Book page - 6 years 5 months ago

Electricity is Everywhere - Does it Do Anything?

We know that between the earths surface and the upper atmosphere there is a voltage difference of 1/2 million volts, however scientific theories barely even mention it in passing. It's not important because they belief is it doesn't do anything, it's just there doing nothing.

Between the ground and the top of your head is a 200 volt difference, does this do anything to you? Does it effect your health? Science doesn't seem to think so, it's just there doing nothing.

Science is aware of large electric telluric currents that run through the ground. A known source for these telluric currents is the daily rotation of the earth. Millions of amps have to move around the planet every day because of this rotation.  The electric universe posits there are additional currents coming from the Sun. Scientists speak of the solar with terms such as a 'rain of charged particles'. This is an electric current, plain and simple.

When was the last time you heard a weather forecaster talk about the voltage in a certain area - never! It isn't even considered, yet in thunder storms we see lightning that reaches up into the upper atmosphere. The belief is that weather creates this lightning, charged particles are lifted into the clouds by evaporation and winds. I think they have it all backwards, weather doesn't create electricity, instead electricity is creating and powering the weather. Tornadoes and hurricanes are big electric motors, powered by electricity which comes from the Sun. High and low pressure areas are big areas with a positive or negative charge.

Why Don't We Measure Voltage?

We have sensors all over the planet which measure temperature, wind speed, barometric pressure, relative humidity, the earth's movement, solar radiation and much more. But we don't regularly measure and track voltage. Why is that? One reason is scientists don't think it's important. Electricity has no place in their theories.
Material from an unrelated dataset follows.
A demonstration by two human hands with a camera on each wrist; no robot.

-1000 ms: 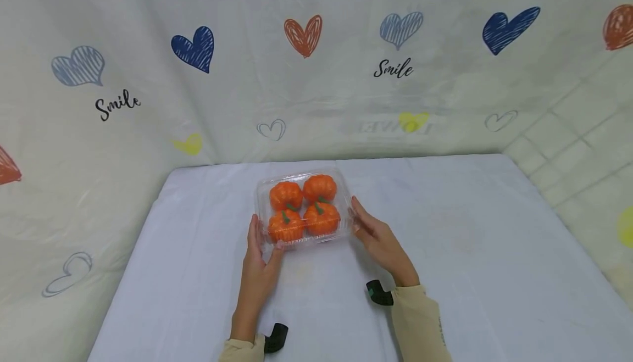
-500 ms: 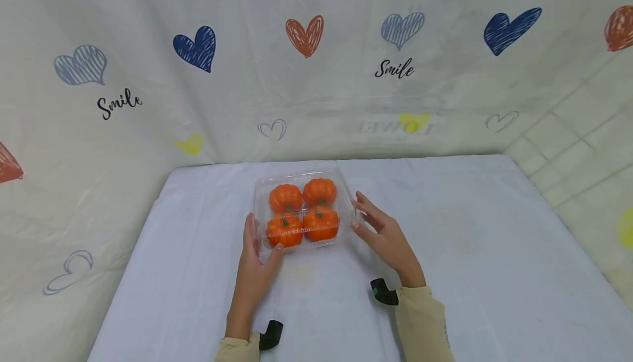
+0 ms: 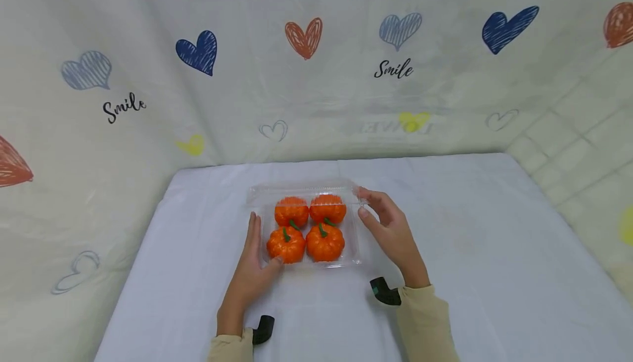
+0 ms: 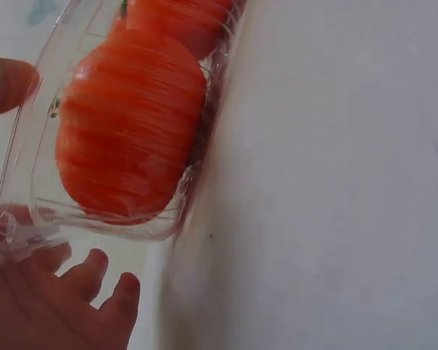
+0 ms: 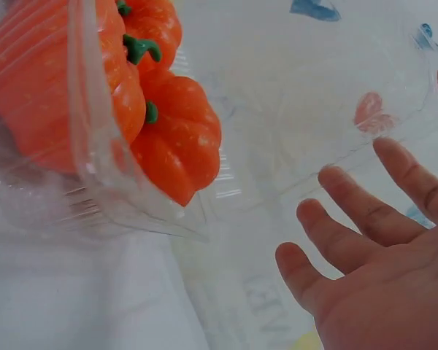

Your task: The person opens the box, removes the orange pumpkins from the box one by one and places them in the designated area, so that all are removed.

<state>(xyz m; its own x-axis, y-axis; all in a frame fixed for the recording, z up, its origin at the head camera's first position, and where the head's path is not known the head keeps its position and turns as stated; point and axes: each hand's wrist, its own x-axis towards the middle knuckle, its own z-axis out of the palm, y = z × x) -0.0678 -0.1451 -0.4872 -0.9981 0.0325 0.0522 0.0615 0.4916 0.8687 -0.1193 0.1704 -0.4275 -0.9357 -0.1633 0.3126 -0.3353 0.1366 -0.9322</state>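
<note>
A clear plastic clamshell container (image 3: 352, 244) with several small orange pumpkins (image 3: 325, 243) with green stems in it is in the middle of the head view. Its transparent lid (image 3: 277, 191) stands raised towards the back. My left hand (image 3: 254, 274) grips the container's near left corner, thumb over the front rim and fingers along the left side. At the lid's right edge, my right hand (image 3: 393, 233) holds it between thumb and fingers. The right wrist view shows the other fingers (image 5: 350, 211) spread and the pumpkins (image 5: 179, 138) inside the open front.
A white cloth covers the table (image 3: 475, 252). Behind and beside it hangs a pale curtain (image 3: 341, 76) printed with hearts and "Smile". A black wrist mount (image 3: 386, 291) sits by the right sleeve, another black mount (image 3: 264, 329) by the left.
The lid has swung up and back from over the pumpkins, with my right hand at its edge. The container and my left hand have shifted slightly nearer.
</note>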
A more important reason for not measuring voltage is it is very difficult to do. A voltage measurement is done between two points and a wire must be run between those points so they have a common reference. It can't be done with current technology. The wires would be way too long and susceptible to external magnetic and electrical fields along the way. The charge on the sun could be a trillion volts different than that of earth, but we have no way to measure it.